After hearing the learned counsel for the parties, we are of the opinion that the question of law as claimed by the revenue before the IT Tribunal did not arise as such of the order of the Tribunal.

However, as regards the scope of calling for a reference u/s 256(2) is concerned, both the learned counsel for the parties in support of their contentions, have relied upon a decision of the Supreme Court in CIT Bombay v. Scindia Steam Navigation Co. Ltd. The powers of this Court are wide enough to direct the Tribunal to refer any question of law to this Court for its opinion once such question arises or is deemed to arise from its order. In our opinion question of law, though somewhat different, does arise from the order.

Next it has also been brought to our notice that there is conflict of authorities on the interpretation of s. 34(3)(a) of the Act. Notwithstanding the conflict this Court has taken the view that the Act does not contemplate any time limit for claiming development rebate u/s 34 of the Act. (See CIT Punjab v. Sardar Singh Sachdeva followed in CIT, Patiala v. Rita Mechanical Works.) On the other hand the contrary view taken by the Gujarat High Court in cases reported as Addl. CIT, Gujarat v. Shri Subhlaxmi Mills Ltd. and Keshavlal Vithaldas v. CIT Gujarat has not been preferred. There is, however, no final adjudication on this point by the Supreme Court as yet, as stated by the counsel for the parties at the bar.

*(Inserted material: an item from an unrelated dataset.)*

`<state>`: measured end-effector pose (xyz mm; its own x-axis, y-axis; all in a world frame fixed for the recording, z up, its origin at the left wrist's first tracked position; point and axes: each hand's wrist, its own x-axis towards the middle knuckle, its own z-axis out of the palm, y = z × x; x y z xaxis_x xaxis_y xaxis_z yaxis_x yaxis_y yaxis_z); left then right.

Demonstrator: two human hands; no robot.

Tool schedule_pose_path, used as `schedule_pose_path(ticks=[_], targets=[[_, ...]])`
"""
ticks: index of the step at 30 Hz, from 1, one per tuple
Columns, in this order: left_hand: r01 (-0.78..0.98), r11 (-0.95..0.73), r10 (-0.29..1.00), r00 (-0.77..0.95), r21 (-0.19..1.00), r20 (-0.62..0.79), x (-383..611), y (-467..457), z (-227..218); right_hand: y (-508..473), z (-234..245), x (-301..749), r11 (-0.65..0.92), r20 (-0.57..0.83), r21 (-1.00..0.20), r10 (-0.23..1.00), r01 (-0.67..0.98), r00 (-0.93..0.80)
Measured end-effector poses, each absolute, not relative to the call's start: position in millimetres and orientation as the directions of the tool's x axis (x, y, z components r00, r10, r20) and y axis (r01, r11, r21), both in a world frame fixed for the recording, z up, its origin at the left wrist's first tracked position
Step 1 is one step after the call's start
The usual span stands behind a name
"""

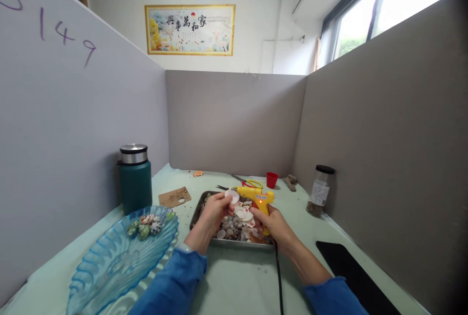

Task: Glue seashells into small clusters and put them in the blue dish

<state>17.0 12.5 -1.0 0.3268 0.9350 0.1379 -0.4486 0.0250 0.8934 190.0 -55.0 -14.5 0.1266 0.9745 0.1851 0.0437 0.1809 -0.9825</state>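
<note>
Between its fingertips my left hand (215, 211) pinches a round white disc (232, 196). My right hand (272, 225) is wrapped round the handle of a yellow glue gun (262, 200), on which a small orange light shows. The gun's nozzle points left, right by the disc; whether they touch I cannot tell. A black cord (279, 276) runs down from the gun toward the table's front edge. Both hands are above a metal tray (237, 244) filled with shells (234, 227) and pale flat discs (244, 214). My hands hide part of the tray.
At left are a blue glass dish (120, 261) with several shells and a teal bottle (135, 183). A cardboard piece (175, 197), scissors (252, 184) and a red cup (271, 180) lie farther back. A jar (320, 192) and black slab (351, 271) are at right. Grey partitions (234, 120) enclose the table.
</note>
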Motion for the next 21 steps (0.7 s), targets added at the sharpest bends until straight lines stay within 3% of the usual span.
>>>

After going through the order of the ITAT, dated 26th August, we are of the opinion, as already observed, that in the circumstances stated above a question of law does arise from the order of the Tribunal. Of course, the questions claimed by the department before the Tribunal does not arise as such but, in our opinion, the following question of law does arise :

'Whether on the facts and in the circumstances of the case, the Tribunal is right in law in directing the ITO to compute and allow the development rebate on a sum of Rs. 7,87,696/- for the asst. yr. 1967-68.'

For the reasons recorded above, we allow this petition and direct the IT Tribunal to refer the question of law, as formulated above, for the opinion of this Court. However, there will be no order as to costs.